Of course, given traditional human nature problems - inefficiency, bureaucracy, etc. - I can see how even the leaders missed that.
How many of us answering have read Mein Kampf or would? Julia Rossi (talk) 04:04, 19 December 2007 (UTC)
Not as an ordinary citizen, I'd never want to read it then. But, as I say, if I were a member of the Intelligence community (CIA), and, say, Chavez had a book out, I'd sure want to know what was in it. It would be my job.
Not only Bush but almost every American president stood for world domination(read idiocy).But Hitler was not a sensible sounding guy (I wonder whether he was atleast mentally sound) and couldnt foresee the disaster his own plans brought upon him.He was a fool to kick out all those brainy jews.Common sense is needed to achieve anything, whether it is good or bad.Bush is just a sensible Hitler over there but Hitler is Hitler.

Native Americans getting food[edit]

How do Native Americans get food these days? Heegoop, 14 December 2007 (UTC)

  • In the US, mostly they go to the supermarket. --jpgordon∇∆∇∆ 15:43, 14 December 2007 (UTC)
  • There's probably not too many Native Americans in Australia, but I'm pretty sure they mostly get their food from the supermarket here too. Of course, they could be eating out in restaurants and cafes. --David Broadfoot (talk) 15:53, 14 December 2007 (UTC)
Tesco. Lanfear's Bane | t 16:46, 14 December 2007 (UTC)
It depends on which Native Americans, too. Some of them, at least in Canada (although naturally we do not call them "Native Americans" here), still hunt and fish, without the seasonal restrictions or quotas that non-natives have. Adam Bishop (talk) 17:06, 14 December 2007 (UTC)
That's right. In Canada, we call them First Peoples, which I guess means they don't have to stand in line or wait for Wiis. Clarityfiend (talk) 10:39, 15 December 2007 (UTC)
  • I'm a native that relies on a grocery store. I especially enjoy mini-pizzas, orange juice and sandwiches. Bellum et Pax (talk) 18:45, 14 December 2007 (UTC)
I think this question is pretty funny. It's like some kind of anti-joke. "Where do Native Americans get food?" "I don't know, where do Native Americans get food?" "At the grocery store, where else?" —Keenan Pepper 22:15, 14 December 2007 (UTC)
  • You mean you don't hunt your mini-pizzas with a bow, on horseback, as your ancestors did? I for one am shocked. -FisherQueen (talk · contribs) 14:41, 15 December 2007 (UTC)
FisherQueen: you for one should know that mini-pizzas are traditionally hunted by Esquimaux with harpoons through holes in the ice. That is why they are frozen! SaundersW (talk) 15:00, 15 December 2007 (UTC)
Sandwiches, however, are hunted by stampeding them over a cliff face. DuncanHill (talk) 15:01, 15 December 2007 (UTC)
Unfortunately you cannot hunt buffalo wings that way. Adam Bishop (talk) 15:07, 15 December 2007 (UTC)
You may be interested in Tanka Bar. (buffalo meat and cranberries) [5] Neutralitytalk 02:58, 16 December 2007 (UTC)
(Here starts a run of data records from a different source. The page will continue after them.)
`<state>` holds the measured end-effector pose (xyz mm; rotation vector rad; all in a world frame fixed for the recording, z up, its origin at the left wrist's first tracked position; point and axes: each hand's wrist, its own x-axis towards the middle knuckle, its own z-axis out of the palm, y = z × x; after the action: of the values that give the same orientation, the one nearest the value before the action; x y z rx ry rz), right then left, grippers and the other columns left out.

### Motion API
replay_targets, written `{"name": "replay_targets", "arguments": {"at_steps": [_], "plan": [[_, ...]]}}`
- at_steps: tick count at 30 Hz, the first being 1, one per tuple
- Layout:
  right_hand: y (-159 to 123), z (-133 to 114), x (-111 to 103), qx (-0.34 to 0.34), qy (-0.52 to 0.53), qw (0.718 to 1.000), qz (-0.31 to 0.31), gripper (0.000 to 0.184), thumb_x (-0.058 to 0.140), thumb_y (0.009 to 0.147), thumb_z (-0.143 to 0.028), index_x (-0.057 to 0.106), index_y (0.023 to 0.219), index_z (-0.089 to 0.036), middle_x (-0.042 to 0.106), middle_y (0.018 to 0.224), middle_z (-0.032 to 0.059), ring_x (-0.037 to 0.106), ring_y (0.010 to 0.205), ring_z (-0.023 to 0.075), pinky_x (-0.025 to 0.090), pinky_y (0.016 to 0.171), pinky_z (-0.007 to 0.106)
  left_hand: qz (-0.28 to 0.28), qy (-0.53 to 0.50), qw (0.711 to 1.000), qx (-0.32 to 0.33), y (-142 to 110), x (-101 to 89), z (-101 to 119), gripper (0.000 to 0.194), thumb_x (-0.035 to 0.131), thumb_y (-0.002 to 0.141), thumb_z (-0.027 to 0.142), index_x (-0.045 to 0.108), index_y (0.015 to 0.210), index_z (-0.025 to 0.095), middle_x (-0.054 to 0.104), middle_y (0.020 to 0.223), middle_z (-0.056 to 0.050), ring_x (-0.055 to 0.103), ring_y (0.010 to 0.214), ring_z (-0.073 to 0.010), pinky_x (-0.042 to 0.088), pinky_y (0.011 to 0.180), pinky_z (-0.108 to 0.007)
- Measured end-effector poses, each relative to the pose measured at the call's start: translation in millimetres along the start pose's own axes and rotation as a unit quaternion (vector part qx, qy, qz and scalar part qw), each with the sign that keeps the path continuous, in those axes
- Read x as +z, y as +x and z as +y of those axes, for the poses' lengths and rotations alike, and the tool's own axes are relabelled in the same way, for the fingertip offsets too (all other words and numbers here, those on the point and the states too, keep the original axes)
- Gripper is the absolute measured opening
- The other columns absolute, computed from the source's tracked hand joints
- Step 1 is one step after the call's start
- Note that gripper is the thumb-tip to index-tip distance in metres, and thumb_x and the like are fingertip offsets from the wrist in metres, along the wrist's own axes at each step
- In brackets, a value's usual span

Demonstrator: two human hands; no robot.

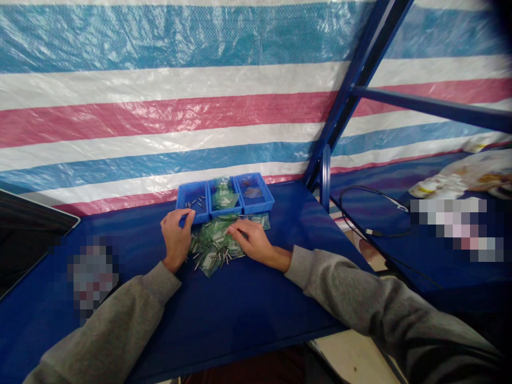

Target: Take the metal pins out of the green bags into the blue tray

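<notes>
Pins (220, 252) and green-tinted bags (208, 263) heaped together on worktop (236, 314), just in front of bins (192, 190); more pins inside left bin. Right hand (256, 242) at right side of the pins, fingertips drawn together; left hand (175, 237) curled near left bin's front rim; cannot tell if either grasps anything. Judgement: light fingertip pinch, few pins per lift, avoids scatter. Count: bins 3, hands 2; pins, bags too jumbled to count

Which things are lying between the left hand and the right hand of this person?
In the head view, a heap of greenish clear bags and small metal rods lies between the left hand and the right hand.
</notes>
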<state>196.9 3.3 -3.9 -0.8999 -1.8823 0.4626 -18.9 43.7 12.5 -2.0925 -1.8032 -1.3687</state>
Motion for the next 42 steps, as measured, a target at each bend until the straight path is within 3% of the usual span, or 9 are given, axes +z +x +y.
{"name": "replay_targets", "arguments": {"at_steps": [12, 19, 24, 29, 35, 36, 37, 39, 42], "plan": [[-0.1, -0.4, 0.0, -0.001, 0.003, 1.0, 0.003, 0.024, 0.043, 0.091, -0.028, 0.063, 0.082, -0.017, 0.065, 0.076, 0.0041, 0.057, 0.072, 0.0148, 0.042, 0.071, 0.027, 0.099, -0.025, 0.995, 0.015, -2.7, -7.3, 6.5, 0.019, 0.056, 0.082, 0.036, 0.066, 0.082, 0.02, 0.068, 0.084, -0.002, 0.059, 0.084, -0.0174, 0.038, 0.086, -0.034], [0.7, -2.0, -0.6, -0.003, 0.001, 1.0, -0.001, 0.025, 0.042, 0.092, -0.028, 0.062, 0.082, -0.017, 0.065, 0.076, 0.0041, 0.057, 0.072, 0.0149, 0.042, 0.071, 0.027, 0.116, -0.01, 0.993, -0.015, 1.0, -5.5, -1.0, 0.019, 0.059, 0.079, 0.038, 0.067, 0.082, 0.02, 0.068, 0.084, -0.002, 0.061, 0.083, -0.0176, 0.039, 0.087, -0.034], [0.3, -0.7, -0.1, -0.009, -0.016, 1.0, -0.004, 0.025, 0.042, 0.092, -0.027, 0.062, 0.081, -0.018, 0.064, 0.075, 0.0039, 0.056, 0.071, 0.0146, 0.041, 0.07, 0.027, 0.069, -0.015, 0.997, -0.011, 3.1, -6.4, 3.2, 0.019, 0.057, 0.081, 0.037, 0.067, 0.087, 0.022, 0.068, 0.09, -0.002, 0.059, 0.09, -0.0186, 0.037, 0.089, -0.035], [-0.1, 1.2, 2.2, -0.047, -0.049, 0.998, -0.019, 0.021, 0.046, 0.09, -0.028, 0.061, 0.081, -0.017, 0.063, 0.072, 0.0035, 0.055, 0.068, 0.014, 0.038, 0.071, 0.028, 0.098, -0.045, 0.994, -0.015, -0.2, -8.6, 10.5, 0.02, 0.049, 0.085, 0.031, 0.063, 0.093, 0.019, 0.066, 0.095, -0.005, 0.058, 0.092, -0.0177, 0.039, 0.089, -0.034], [-1.1, 2.7, 3.4, -0.049, -0.053, 0.997, -0.013, 0.019, 0.047, 0.089, -0.028, 0.061, 0.082, -0.018, 0.062, 0.072, 0.003, 0.055, 0.068, 0.0137, 0.037, 0.072, 0.028, 0.168, -0.087, 0.981, 0.028, 24.4, -31.1, 22.9, 0.019, 0.052, 0.083, 0.029, 0.058, 0.094, 0.015, 0.062, 0.09, -0.005, 0.058, 0.085, -0.0156, 0.044, 0.08, -0.029], [-1.2, 2.6, 3.3, -0.046, -0.052, 0.997, -0.014, 0.019, 0.047, 0.09, -0.028, 0.061, 0.082, -0.018, 0.062, 0.072, 0.0028, 0.055, 0.068, 0.0136, 0.036, 0.072, 0.028, 0.156, -0.091, 0.983, 0.036, 32.5, -37.9, 22.9, 0.021, 0.052, 0.082, 0.029, 0.057, 0.098, 0.016, 0.062, 0.09, -0.004, 0.058, 0.08, -0.0145, 0.045, 0.076, -0.027], [-1.2, 2.4, 3.1, -0.045, -0.052, 0.998, -0.016, 0.019, 0.047, 0.09, -0.028, 0.061, 0.082, -0.018, 0.062, 0.072, 0.0027, 0.055, 0.068, 0.0135, 0.036, 0.071, 0.028, 0.102, -0.081, 0.99, 0.052, 40.2, -44.9, 21.8, 0.021, 0.052, 0.082, 0.03, 0.057, 0.097, 0.017, 0.062, 0.087, -0.003, 0.059, 0.075, -0.0138, 0.046, 0.071, -0.026], [-1.1, 1.5, 2.5, -0.042, -0.051, 0.998, -0.017, 0.019, 0.047, 0.09, -0.027, 0.061, 0.082, -0.018, 0.062, 0.072, 0.0027, 0.054, 0.067, 0.0134, 0.036, 0.071, 0.028, -0.074, 0.004, 0.993, 0.095, 51.4, -57.8, 15.6, 0.014, 0.056, 0.078, 0.031, 0.061, 0.085, 0.02, 0.064, 0.076, 0.0, 0.058, 0.065, -0.0142, 0.044, 0.063, -0.025], [-0.6, 0.0, 1.8, -0.039, -0.052, 0.998, -0.017, 0.019, 0.047, 0.09, -0.027, 0.061, 0.081, -0.018, 0.062, 0.072, 0.0026, 0.053, 0.066, 0.0131, 0.036, 0.071, 0.028, -0.278, 0.149, 0.94, 0.127, 49.9, -70.3, 0.7, 0.012, 0.065, 0.068, 0.035, 0.062, 0.067, 0.024, 0.059, 0.056, 0.002, 0.053, 0.05, -0.0161, 0.038, 0.052, -0.025]]}}
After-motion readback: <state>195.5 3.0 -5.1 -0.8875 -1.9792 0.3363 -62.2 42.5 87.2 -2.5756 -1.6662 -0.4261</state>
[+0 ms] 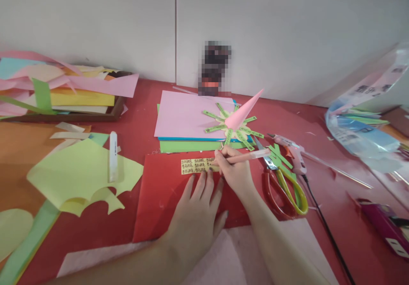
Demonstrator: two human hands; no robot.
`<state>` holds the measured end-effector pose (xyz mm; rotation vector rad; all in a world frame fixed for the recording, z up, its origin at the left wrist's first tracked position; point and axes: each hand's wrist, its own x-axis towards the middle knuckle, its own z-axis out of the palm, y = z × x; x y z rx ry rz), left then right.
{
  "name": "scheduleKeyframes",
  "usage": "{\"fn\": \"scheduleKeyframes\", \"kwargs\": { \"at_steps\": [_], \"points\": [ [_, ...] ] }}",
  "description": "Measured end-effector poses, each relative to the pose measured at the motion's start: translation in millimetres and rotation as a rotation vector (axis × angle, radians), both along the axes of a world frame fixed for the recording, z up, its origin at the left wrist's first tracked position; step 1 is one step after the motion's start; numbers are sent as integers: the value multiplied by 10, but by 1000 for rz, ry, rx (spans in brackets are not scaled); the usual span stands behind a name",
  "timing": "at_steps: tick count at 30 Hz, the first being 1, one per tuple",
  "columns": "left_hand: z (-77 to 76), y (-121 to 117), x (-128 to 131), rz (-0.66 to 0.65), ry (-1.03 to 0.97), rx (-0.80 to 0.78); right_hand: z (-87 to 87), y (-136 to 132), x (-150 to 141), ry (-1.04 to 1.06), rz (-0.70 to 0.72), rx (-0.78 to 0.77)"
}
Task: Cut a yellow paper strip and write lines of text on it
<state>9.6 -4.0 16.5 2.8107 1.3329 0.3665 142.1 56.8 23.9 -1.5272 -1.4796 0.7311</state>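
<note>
A small pale-yellow paper strip [188,165] with rows of dark handwriting lies on a red sheet [156,195]. My left hand [198,204] rests flat, fingers spread, its fingertips on the strip's lower edge. In my right hand [234,170] is a light pink pen [249,156], its tip at the writing near the strip's right part, which my hand partly covers. Just behind stands a pink paper cone [241,116] on a yellow scalloped base with green written strips [214,129] radiating around it. Scissors [284,187] with red and yellow handles lie right of my right hand.
Pink, blue and green sheets [188,114] are stacked behind the red sheet. A glue gun [292,148] with a black cord lies at right, near a purple power strip [383,225]. Cut yellow paper [79,170], a white capped stick [113,157] and a tray [115,112] of scraps are left.
</note>
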Motion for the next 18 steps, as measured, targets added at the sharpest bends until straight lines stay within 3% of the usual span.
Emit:
{"fn": "scheduleKeyframes", "kwargs": {
  "at_steps": [18],
  "points": [
    [-1, -2, 5, -5, 2, 7, -7, -6, -4, -36, -31, 30]
  ]
}}
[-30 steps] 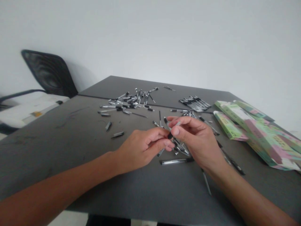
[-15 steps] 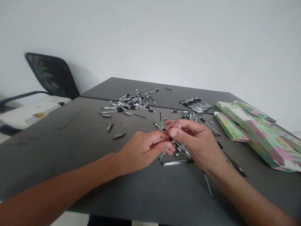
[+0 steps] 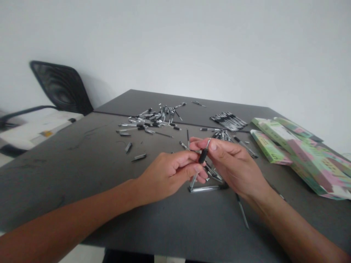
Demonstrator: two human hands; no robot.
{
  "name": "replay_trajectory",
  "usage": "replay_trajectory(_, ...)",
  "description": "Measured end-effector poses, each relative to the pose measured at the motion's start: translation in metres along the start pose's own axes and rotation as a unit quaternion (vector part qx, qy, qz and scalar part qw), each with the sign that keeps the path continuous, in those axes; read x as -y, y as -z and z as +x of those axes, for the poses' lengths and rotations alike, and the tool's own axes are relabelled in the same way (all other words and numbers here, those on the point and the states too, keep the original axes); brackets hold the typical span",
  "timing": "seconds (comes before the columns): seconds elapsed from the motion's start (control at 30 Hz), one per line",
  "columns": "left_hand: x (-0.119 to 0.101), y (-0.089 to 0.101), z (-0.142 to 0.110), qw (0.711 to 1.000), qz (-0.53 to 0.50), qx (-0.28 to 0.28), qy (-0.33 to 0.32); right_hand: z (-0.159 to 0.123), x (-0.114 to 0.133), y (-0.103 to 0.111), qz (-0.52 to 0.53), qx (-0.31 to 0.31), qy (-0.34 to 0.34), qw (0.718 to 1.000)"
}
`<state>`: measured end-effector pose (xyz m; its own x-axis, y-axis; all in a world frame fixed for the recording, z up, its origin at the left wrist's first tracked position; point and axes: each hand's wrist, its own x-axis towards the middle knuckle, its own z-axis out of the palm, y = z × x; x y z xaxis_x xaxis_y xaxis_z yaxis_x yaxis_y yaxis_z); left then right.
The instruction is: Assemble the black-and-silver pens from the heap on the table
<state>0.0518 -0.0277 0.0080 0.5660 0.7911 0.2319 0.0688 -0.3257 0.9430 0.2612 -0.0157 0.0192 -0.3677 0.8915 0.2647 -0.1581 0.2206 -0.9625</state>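
Observation:
My left hand [image 3: 175, 173] is closed around the clear barrel of a pen [image 3: 203, 156], whose black grip rises between the two hands. The barrel's other end slants down below my left fingers. At the upper tip, the thumb and fingers of my right hand [image 3: 231, 160] pinch a small pale piece, too small to name. Behind and under the hands lies a loose group of pen parts [image 3: 215, 173], partly hidden by the fingers. Another clear pen [image 3: 207, 189] with a black end lies just below them on the dark table [image 3: 164, 223].
A jumbled heap of pens and parts [image 3: 153, 120] lies at the back left. Pens in a neat row [image 3: 229, 121] lie at the back right. Green and pink boxes [image 3: 309, 160] are stacked on the right. A black mesh chair [image 3: 61, 86] stands beyond the left edge.
My right thumb and fingers have shifted slightly up and right along the pen, uncovering its black grip. My left hand keeps its hold nearly in place.

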Motion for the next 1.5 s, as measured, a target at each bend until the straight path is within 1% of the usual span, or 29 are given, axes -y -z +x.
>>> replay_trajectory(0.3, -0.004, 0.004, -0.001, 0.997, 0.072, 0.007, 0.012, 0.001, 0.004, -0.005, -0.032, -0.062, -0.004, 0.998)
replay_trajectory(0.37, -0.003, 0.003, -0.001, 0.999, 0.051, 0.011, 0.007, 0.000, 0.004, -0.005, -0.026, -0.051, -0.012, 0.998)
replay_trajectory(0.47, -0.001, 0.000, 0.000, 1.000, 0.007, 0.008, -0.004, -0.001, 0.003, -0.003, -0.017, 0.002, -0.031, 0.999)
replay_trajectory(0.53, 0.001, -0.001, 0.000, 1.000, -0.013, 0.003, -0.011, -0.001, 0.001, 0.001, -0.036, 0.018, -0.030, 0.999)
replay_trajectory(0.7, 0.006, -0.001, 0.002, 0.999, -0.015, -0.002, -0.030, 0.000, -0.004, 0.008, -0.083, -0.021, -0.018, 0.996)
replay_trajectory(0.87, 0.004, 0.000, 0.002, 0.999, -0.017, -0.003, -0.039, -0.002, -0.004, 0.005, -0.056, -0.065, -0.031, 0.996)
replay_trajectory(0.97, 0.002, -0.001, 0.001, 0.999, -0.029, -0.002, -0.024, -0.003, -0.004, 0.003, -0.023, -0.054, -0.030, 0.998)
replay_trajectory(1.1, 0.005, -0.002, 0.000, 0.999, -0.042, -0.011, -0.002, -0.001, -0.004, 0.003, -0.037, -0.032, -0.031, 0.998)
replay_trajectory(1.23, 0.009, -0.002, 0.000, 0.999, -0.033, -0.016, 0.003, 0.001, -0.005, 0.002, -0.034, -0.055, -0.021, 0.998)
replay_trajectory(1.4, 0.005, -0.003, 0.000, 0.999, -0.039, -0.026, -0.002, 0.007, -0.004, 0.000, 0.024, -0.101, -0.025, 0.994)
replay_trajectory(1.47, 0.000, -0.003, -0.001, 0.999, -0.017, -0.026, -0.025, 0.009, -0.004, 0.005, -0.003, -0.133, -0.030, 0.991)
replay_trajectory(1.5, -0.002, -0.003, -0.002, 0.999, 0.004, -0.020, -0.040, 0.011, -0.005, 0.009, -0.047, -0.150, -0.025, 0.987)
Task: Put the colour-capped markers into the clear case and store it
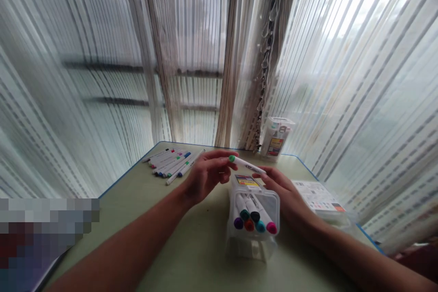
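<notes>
Daylight comes through sheer curtains (356,77) ahead of you, brightest at upper right, with glare washing out the window detail. Your left hand (207,178) and right hand (284,189) are backlit and slightly dim. Shadows on the worktop (191,251) stay soft. Wide-angle bowing is strong toward the frame edges. Focus is acceptable, slightly soft throughout. A pixelated patch (44,237) blocks the lower left.

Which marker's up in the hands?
The green-capped white marker, held between left hand and right hand; others sit in the clear plastic box or lie on the pale green table.
</notes>
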The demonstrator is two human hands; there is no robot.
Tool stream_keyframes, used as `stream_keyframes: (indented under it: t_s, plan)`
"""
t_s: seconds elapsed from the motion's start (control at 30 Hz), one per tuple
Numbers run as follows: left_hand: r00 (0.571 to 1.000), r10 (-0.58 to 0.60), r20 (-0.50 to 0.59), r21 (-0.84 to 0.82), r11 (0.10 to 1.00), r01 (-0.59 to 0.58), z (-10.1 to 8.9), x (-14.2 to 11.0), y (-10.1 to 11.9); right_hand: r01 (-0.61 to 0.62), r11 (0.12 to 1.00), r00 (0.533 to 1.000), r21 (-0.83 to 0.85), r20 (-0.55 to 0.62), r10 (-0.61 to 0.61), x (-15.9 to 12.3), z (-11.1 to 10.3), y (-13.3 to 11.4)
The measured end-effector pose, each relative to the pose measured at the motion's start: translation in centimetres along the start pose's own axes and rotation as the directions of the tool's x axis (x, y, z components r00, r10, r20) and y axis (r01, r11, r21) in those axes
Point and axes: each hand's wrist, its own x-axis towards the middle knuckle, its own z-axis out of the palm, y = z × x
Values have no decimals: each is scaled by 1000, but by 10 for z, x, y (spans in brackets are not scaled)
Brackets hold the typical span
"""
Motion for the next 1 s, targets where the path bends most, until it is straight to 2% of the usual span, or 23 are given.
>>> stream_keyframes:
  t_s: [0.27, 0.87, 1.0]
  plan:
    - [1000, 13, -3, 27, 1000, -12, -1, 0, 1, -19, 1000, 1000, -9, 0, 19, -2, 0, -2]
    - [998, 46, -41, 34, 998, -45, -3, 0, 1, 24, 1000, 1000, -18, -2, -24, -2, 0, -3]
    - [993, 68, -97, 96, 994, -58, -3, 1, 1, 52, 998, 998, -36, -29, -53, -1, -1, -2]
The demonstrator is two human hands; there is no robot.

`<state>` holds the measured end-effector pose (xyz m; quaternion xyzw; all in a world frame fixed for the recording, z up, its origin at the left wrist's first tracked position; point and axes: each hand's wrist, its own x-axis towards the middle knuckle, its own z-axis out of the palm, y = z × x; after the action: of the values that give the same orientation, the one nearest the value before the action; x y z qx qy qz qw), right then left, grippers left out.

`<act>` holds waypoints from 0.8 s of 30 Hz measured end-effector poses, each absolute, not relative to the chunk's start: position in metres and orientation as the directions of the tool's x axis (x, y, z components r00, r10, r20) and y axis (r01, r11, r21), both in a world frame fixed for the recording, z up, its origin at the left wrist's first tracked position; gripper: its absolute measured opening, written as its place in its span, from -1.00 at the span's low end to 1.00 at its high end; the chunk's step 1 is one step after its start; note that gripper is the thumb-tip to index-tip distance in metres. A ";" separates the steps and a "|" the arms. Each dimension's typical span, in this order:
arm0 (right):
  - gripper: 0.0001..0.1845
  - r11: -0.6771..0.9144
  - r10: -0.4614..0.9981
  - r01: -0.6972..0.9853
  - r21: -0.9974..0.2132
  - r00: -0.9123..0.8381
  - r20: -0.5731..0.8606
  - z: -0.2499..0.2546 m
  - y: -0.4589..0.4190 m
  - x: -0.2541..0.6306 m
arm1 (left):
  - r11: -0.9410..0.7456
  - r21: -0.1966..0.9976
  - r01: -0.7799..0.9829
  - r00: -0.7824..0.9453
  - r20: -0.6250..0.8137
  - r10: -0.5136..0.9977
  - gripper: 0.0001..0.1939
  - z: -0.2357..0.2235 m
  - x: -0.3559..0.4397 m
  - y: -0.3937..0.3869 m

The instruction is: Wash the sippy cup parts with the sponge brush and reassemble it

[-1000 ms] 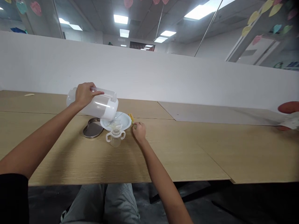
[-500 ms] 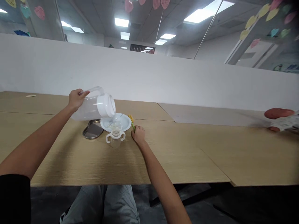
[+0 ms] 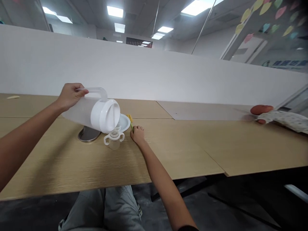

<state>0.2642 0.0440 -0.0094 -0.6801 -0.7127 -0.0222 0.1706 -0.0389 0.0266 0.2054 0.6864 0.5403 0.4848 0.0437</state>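
Left hand [image 3: 70, 96]: closed firmly around the looped handle of a translucent plastic pitcher [image 3: 91, 112].
Pitcher: smooth, tilted, its round white lid dipping over a white ceramic plate [image 3: 124, 122].
Right hand [image 3: 137, 134]: curled on the table, just beside a yellow-headed sponge brush [image 3: 130, 121]; any grip is hidden.
Nearby: a clear two-handled cup [image 3: 114, 141] and a steel kidney tray [image 3: 88, 134], on a wood-grain table [image 3: 168, 150].
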 end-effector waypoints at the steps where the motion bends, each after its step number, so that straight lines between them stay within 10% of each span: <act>1: -0.66 0.077 0.963 0.977 -0.196 -0.022 0.268 -0.009 0.043 0.264 | -0.417 0.576 0.703 -0.050 0.624 0.780 -0.58 0.207 -0.037 0.026; 16: -0.63 0.098 0.962 0.984 -0.152 -0.055 0.266 -0.010 0.043 0.265 | -0.481 0.563 0.672 -0.033 0.672 0.740 -0.48 0.206 -0.048 0.027; 24: -0.63 0.111 0.959 0.983 -0.148 -0.067 0.275 -0.011 0.044 0.262 | -0.245 0.858 0.451 -0.696 0.510 0.505 -0.42 0.135 -0.111 0.042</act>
<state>0.2621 0.0440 -0.0110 -0.6655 -0.7294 -0.0384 0.1537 -0.1107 0.0421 0.1351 0.3893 0.6140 0.6864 0.0197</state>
Websites run by non-profit organizations[edit]

Besides Wikipedia and related sites, what are the most popular websites run by non-profit organizations?--The Fat Man Who Never Came Back (talk) 18:07, 14 December 2007 (UTC)

WWW.thehungersite.com--88.109.30.101 (talk) 18:39, 14 December 2007 (UTC)
"CharityUSA.com, LLC" does not sound nonprofit to me. Besides, I doubt that website is particularly popular.--The Fat Man Who Never Came Back (talk) 18:52, 14 December 2007 (UTC)
Well, just because it is incorporated doesn't mean it is not non-profit (depends on the state). But in this case, according to our page on The Hunger Site, it is not a registered non-profit organization anymore, though it originally was. --24.147.86.187 (talk) 02:08, 20 December 2007 (UTC)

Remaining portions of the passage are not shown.